* [Goal of the exercise] Each line that contains the word "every" is to be copied from the records below.

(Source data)
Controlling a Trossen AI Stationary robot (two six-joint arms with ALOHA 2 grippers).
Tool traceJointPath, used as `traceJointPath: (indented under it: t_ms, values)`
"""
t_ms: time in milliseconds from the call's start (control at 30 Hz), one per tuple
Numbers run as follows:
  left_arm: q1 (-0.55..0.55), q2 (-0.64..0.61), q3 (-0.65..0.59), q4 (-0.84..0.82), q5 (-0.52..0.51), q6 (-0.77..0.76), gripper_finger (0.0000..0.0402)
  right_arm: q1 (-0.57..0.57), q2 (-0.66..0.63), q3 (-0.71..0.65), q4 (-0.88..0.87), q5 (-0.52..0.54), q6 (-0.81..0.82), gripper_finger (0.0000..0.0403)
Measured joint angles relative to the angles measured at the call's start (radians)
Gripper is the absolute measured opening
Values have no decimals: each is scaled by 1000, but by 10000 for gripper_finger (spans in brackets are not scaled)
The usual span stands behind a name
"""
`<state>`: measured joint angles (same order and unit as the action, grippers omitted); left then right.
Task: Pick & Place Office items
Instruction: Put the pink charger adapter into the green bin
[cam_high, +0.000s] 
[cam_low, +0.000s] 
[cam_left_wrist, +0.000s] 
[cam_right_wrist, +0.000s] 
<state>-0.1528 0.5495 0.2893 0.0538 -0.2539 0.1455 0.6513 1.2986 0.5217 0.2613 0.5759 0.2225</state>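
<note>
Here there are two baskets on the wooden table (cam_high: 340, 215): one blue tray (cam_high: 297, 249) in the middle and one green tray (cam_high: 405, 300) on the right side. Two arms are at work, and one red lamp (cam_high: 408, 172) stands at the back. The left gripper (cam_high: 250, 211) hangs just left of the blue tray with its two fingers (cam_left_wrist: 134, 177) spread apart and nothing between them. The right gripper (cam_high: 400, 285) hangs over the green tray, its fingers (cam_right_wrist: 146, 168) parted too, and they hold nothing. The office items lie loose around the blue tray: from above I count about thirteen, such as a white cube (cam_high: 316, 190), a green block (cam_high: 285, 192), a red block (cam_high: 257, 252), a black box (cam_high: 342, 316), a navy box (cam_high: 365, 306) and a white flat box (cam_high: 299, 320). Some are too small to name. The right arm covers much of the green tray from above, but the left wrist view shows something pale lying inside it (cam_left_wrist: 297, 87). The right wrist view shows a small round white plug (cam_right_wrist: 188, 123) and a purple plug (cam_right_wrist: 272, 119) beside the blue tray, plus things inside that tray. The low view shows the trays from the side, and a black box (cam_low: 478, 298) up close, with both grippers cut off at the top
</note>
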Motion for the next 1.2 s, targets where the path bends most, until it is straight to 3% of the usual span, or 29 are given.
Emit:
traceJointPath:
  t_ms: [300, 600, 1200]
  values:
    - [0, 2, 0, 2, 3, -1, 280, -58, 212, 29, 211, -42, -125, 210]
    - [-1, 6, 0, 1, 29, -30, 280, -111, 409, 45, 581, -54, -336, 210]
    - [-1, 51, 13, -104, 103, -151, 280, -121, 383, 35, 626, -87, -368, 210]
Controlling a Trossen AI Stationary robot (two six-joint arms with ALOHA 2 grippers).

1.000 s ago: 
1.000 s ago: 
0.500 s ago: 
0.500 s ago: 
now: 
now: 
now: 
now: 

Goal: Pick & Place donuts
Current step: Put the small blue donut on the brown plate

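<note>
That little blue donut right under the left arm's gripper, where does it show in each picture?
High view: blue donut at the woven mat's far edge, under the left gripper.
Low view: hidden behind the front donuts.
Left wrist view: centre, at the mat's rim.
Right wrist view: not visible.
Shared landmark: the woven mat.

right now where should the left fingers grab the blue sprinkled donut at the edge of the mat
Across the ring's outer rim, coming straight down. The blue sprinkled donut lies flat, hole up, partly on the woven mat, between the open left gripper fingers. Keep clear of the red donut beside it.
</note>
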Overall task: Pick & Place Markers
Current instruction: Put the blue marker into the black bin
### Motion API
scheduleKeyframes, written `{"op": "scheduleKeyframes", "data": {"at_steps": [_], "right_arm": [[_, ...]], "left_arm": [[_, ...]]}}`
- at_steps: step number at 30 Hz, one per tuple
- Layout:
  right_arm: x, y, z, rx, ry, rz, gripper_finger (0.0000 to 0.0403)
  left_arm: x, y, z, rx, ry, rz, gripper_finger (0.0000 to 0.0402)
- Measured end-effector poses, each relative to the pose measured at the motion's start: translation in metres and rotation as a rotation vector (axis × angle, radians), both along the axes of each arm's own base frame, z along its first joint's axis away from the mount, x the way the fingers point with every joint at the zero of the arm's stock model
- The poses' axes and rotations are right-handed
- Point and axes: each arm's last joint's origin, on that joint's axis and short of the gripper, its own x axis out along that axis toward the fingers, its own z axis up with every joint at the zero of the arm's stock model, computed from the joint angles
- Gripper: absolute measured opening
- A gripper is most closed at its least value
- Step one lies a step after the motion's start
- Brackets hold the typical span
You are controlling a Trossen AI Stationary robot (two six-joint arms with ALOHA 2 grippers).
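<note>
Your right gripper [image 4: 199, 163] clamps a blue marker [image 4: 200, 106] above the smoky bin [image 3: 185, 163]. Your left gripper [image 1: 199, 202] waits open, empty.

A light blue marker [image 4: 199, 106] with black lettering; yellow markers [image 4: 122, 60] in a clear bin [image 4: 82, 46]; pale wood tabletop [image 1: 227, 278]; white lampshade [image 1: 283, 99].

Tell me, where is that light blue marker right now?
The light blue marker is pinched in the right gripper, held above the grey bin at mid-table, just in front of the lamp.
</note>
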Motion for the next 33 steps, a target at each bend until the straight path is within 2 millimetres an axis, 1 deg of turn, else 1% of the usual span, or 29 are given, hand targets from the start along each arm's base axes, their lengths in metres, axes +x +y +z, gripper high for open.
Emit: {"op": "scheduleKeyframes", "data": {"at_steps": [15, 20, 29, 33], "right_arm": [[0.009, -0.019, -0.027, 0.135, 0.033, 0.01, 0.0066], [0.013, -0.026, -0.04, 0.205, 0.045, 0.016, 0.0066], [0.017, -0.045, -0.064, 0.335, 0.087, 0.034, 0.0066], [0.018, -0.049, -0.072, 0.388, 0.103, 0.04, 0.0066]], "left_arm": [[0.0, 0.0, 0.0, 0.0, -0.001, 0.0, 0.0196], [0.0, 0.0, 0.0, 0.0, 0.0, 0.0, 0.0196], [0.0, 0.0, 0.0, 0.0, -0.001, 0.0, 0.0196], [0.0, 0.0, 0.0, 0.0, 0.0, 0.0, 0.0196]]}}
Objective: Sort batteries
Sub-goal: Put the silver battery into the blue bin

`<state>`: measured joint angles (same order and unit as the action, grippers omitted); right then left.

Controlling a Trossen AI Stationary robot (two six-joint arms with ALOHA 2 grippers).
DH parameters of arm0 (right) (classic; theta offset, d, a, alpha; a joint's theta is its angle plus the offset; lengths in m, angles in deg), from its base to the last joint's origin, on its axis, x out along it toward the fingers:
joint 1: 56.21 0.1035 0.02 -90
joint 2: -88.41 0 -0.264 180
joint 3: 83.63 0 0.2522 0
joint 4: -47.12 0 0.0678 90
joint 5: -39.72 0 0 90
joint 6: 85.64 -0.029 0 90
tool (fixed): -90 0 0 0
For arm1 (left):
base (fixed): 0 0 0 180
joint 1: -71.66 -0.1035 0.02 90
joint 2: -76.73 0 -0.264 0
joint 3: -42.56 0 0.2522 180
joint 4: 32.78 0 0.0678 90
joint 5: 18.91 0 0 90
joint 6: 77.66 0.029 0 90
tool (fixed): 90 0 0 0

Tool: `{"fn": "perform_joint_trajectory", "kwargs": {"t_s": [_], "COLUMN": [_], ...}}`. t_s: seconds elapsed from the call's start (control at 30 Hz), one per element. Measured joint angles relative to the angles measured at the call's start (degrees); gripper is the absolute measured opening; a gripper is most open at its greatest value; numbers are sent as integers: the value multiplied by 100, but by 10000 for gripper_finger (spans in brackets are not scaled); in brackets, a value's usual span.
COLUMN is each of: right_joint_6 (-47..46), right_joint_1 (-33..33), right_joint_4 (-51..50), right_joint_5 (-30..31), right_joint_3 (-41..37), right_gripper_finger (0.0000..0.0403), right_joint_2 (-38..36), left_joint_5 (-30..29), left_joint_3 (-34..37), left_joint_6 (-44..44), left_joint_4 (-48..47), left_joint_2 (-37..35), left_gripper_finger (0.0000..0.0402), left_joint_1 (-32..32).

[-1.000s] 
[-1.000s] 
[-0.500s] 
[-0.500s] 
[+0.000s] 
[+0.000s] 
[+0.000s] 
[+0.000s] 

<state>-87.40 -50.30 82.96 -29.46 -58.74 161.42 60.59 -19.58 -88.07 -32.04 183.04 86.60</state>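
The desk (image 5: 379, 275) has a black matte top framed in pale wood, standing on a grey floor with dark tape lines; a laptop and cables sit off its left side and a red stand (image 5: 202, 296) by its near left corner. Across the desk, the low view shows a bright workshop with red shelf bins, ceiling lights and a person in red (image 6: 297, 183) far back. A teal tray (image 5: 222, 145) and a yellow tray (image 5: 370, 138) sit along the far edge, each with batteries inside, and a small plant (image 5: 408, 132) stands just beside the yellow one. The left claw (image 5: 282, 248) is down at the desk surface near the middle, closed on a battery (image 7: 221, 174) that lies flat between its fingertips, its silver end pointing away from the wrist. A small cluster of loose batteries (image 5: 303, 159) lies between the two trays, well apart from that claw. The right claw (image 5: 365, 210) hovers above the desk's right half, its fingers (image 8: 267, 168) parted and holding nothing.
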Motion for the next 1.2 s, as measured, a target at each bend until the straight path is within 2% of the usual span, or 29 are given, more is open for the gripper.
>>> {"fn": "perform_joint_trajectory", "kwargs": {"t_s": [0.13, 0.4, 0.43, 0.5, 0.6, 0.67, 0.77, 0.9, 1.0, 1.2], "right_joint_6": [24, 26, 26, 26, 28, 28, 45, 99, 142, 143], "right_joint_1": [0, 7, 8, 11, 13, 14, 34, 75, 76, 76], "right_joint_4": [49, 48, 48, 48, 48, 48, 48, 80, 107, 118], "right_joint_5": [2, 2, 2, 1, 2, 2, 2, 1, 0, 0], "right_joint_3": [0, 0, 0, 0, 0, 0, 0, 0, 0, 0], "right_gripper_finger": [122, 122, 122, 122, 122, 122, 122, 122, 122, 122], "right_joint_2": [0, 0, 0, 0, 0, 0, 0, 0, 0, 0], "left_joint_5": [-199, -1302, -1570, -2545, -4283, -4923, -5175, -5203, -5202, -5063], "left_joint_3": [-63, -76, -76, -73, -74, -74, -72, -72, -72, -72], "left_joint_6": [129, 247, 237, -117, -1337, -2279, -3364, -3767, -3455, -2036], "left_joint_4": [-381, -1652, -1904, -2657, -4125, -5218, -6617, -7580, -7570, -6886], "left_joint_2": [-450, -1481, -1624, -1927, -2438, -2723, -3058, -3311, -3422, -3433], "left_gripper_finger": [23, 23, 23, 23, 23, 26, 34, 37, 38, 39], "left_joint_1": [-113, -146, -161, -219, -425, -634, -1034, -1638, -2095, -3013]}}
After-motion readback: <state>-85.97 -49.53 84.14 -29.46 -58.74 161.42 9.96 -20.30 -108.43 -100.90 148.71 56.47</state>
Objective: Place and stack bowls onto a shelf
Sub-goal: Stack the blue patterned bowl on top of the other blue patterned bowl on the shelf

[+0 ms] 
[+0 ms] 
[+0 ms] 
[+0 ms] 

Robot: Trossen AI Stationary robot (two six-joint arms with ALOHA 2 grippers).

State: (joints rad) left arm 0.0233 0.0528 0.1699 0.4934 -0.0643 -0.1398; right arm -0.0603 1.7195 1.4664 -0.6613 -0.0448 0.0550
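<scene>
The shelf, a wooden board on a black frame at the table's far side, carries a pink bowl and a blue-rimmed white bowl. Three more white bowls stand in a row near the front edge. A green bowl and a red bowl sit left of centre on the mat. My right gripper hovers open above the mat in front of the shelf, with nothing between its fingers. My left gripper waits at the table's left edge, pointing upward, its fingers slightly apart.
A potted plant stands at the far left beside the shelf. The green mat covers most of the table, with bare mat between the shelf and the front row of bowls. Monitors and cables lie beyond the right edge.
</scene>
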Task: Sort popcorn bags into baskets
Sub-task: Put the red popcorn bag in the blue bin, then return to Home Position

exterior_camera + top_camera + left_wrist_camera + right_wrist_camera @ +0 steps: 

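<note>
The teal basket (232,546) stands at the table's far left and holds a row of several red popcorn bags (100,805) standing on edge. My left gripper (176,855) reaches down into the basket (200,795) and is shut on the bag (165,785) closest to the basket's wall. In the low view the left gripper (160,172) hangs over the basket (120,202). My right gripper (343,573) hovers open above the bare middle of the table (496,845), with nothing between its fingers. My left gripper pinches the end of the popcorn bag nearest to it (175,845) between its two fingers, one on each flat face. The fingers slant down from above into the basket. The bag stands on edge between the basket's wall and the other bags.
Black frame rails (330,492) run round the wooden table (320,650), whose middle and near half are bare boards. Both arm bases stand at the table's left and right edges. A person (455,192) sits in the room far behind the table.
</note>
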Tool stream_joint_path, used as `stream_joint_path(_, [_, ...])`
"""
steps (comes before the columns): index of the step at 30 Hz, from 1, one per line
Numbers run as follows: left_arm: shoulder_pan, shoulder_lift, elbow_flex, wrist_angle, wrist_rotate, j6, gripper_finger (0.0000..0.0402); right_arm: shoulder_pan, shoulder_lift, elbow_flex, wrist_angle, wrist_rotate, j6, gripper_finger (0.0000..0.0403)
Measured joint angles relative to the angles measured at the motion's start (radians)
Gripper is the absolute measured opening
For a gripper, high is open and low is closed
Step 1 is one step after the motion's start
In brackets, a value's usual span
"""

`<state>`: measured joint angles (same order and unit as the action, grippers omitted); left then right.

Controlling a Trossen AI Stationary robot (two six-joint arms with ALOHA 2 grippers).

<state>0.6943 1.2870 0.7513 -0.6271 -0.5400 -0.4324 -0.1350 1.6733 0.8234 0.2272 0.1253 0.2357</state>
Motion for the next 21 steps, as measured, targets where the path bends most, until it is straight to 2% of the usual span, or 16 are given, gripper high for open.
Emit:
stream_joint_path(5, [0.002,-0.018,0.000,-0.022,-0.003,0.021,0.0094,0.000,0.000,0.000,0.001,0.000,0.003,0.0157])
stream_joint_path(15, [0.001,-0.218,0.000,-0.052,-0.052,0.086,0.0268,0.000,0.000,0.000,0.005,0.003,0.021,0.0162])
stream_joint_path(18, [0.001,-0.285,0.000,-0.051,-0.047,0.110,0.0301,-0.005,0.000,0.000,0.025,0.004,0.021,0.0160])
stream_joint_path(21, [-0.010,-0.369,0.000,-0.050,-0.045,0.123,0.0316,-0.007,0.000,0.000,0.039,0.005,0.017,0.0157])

* [Output for this exercise]
- Measured end-effector poses, each relative to the pose measured at the motion's start: translation in metres and rotation as a rotation vector (axis × angle, radians), both along the axes of each arm's own base frame, z along its first joint's axis away from the mount, x the way the fingers point with every joint at the zero of the arm's stock model
- Point and axes: each arm's last joint's origin, on that joint's axis and short of the gripper, its own x axis out along that axis toward the fingers, its own z axis up with every joint at the zero of the arm's stock model, computed from the joint angles

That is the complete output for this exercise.